Stephen Cornish: Well, well, many, many, many things. One is not my personal story, but I think it's worth saying today. We've all seen in the news these past weeks how 13 members of the Red Crescent Society who were involved in ambulance work that were going out to try to save people wounded from fighting ended up under fire themselves. 

All of them ended up, or many of them ended up killed and bulldozed into a pit along with their ambulances. This is simply beyond the pale, what we're seeing in Sudan, when, when we can just tell a number like that, that 35% of under-fives are severely malnourished and are likely going to die if we can't find a way to assist. 

If that doesn't bring moral outrage, I don't know what does. And it's interesting to me because only a couple of years ago, when there was the siege of Mariupol by the Russian forces in Ukraine this brought on this sense of moral outrage around much of the world. And they were rightly called out by many world governments for using siege tactics for not allowing things like water and medicine for shooting at people who are fleeing. We are seeing this same tactics being applied in places like Sudan and Gaza and the moral outrage seems wanting, and I don't think it's so much from individual people. We see protests around many campuses and many places around the world. 

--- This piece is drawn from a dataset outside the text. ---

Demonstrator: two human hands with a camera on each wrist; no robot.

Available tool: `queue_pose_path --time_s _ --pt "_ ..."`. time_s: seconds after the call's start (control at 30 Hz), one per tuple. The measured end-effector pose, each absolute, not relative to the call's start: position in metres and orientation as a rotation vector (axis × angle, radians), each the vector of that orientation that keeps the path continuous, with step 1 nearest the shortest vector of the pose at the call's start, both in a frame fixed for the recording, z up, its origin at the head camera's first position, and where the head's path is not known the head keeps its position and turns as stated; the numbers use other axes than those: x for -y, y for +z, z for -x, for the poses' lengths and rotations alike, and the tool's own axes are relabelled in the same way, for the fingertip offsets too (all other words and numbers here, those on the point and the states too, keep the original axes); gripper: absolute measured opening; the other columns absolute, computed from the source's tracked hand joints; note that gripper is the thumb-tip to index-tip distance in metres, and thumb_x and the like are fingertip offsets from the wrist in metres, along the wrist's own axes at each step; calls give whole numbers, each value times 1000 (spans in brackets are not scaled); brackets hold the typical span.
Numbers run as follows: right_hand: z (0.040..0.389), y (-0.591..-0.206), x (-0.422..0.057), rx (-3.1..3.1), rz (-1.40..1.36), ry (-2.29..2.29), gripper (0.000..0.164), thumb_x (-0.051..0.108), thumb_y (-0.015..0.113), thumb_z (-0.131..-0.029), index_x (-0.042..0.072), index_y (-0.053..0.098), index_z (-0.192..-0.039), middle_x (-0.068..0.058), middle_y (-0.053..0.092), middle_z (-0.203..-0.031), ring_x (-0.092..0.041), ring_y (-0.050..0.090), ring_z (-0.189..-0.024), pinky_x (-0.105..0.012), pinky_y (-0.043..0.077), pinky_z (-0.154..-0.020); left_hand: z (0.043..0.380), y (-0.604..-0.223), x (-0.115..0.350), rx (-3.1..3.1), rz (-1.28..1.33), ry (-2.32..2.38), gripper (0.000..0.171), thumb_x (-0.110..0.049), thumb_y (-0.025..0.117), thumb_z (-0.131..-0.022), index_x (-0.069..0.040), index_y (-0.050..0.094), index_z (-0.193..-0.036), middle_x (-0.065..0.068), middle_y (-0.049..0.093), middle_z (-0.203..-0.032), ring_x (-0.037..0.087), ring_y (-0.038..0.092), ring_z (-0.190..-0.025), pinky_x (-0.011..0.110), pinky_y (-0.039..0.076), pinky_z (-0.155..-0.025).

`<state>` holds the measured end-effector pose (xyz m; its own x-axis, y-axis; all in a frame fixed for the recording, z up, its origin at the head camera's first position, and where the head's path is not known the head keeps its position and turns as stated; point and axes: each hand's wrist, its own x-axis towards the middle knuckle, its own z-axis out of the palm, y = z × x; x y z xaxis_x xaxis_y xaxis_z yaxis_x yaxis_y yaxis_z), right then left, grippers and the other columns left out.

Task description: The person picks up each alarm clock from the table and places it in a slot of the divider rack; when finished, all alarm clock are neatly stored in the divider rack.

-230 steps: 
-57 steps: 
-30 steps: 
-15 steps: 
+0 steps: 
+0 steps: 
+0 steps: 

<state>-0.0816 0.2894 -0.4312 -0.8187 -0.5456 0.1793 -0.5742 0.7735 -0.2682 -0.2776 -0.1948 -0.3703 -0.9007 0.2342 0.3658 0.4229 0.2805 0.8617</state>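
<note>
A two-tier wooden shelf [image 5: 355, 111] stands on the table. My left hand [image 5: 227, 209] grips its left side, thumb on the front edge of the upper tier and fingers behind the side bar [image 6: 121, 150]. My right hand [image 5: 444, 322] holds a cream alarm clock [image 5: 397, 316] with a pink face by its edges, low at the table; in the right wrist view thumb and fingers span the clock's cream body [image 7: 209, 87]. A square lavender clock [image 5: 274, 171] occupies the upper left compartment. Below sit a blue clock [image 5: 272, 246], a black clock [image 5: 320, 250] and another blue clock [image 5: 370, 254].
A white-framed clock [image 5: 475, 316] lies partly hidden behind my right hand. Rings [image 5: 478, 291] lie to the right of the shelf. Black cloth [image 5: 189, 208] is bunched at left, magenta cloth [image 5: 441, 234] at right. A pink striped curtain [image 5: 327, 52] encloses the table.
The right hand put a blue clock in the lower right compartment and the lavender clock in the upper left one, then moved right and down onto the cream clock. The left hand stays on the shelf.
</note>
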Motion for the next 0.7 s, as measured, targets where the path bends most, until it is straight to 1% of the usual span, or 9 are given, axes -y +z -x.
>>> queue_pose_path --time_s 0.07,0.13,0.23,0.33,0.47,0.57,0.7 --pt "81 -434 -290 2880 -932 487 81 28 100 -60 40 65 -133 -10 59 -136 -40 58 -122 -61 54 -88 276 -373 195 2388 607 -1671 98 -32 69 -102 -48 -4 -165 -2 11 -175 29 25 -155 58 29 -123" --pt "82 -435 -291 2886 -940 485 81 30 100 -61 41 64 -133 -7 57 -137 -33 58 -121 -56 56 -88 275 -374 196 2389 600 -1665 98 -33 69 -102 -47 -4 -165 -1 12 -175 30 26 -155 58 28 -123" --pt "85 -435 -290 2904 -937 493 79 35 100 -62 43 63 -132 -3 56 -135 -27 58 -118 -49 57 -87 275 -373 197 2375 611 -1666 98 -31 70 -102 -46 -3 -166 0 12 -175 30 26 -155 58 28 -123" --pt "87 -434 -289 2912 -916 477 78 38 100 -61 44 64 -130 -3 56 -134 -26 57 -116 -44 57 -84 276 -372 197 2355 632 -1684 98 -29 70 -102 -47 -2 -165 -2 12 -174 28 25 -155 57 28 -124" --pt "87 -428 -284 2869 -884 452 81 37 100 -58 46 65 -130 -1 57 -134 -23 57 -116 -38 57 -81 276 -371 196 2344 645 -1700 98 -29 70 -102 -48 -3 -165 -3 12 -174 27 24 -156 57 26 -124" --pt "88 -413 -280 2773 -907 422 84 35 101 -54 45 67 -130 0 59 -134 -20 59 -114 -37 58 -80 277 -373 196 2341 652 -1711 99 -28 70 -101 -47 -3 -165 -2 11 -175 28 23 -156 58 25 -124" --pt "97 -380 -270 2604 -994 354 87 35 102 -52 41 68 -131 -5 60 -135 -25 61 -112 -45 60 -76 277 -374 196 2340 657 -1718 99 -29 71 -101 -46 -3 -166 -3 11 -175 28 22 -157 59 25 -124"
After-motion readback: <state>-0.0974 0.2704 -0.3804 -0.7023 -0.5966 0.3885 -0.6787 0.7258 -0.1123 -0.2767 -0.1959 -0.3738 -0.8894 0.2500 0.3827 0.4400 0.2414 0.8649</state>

In the case of Gaza, in the case of Sudan. I think we have to ask ourselves the question of what our media is reporting, what our government leaders are turning their attention to and how we could be accepting such large cuts to development and disaster assistance at the same time as the world has never been under greater need to me that does require a sense of collective moral outreach. 

Hisham Allam: This is very impressive. Stephen, you have seen a lot, but what still gives you hope and what is the one thing that keeps you up at night? 

Stephen Cornish: Well, for me, hope is, is not found wanting. Hope comes from taking action. Hope comes from restoring to people in need, their dignity to telling their story. Recently I was in a refugee camp in the south of Sudan. 

This camp we opened four years ago when there was the conflict in Ethiopia. So, the camp is mainly comprised of Ethiopian refugees. The refugees are the mainstay of the hospital that we run, and that hospital was for the refugees. Since the conflict started in Sudan, that hospital now serves the local population. 

But even more amazing is now serving displaced Sudanese who are fleeing the conflict in Sudan. And if that isn't the story of a full circle of humanity, I don't know what is that? People who have been forced to flee, conflict who are displaced and were taken refuge in the second country, they don't know many cases where some of their family members are. 

They don't know if they can ever return, and they are now paying back that humanity by taking care of their Sudanese hosts who are now fleeing conflict. To me, that is the very essence of the humanitarian gesture. And it's one that our organization and, you know, we have 7 million people around the world who send us a check every month. 

Sometimes for $5, $10. But when you add up the gifts and the care of 7 million people, it goes a long, long way. 

Hisham Allam: Stephen, thank you. Not just for your time today, but for choosing the hard path for being there in the silence after the bombs in the tent where a mother awaits to give birth and the places most of the world scrolls past. You and your teams remind us that solidarity is not a slogan, it's a daily act, a choice to show up even when it is inconvenient, even when no one is watching. To everyone listening, if this conversation steers something in you, let it be a reason to reflect, to talk about what is happening, to push the stories that rarely make headlines back into the light. I'm Hisham Allam signing off, and this was DevelopmentAid Dialogue.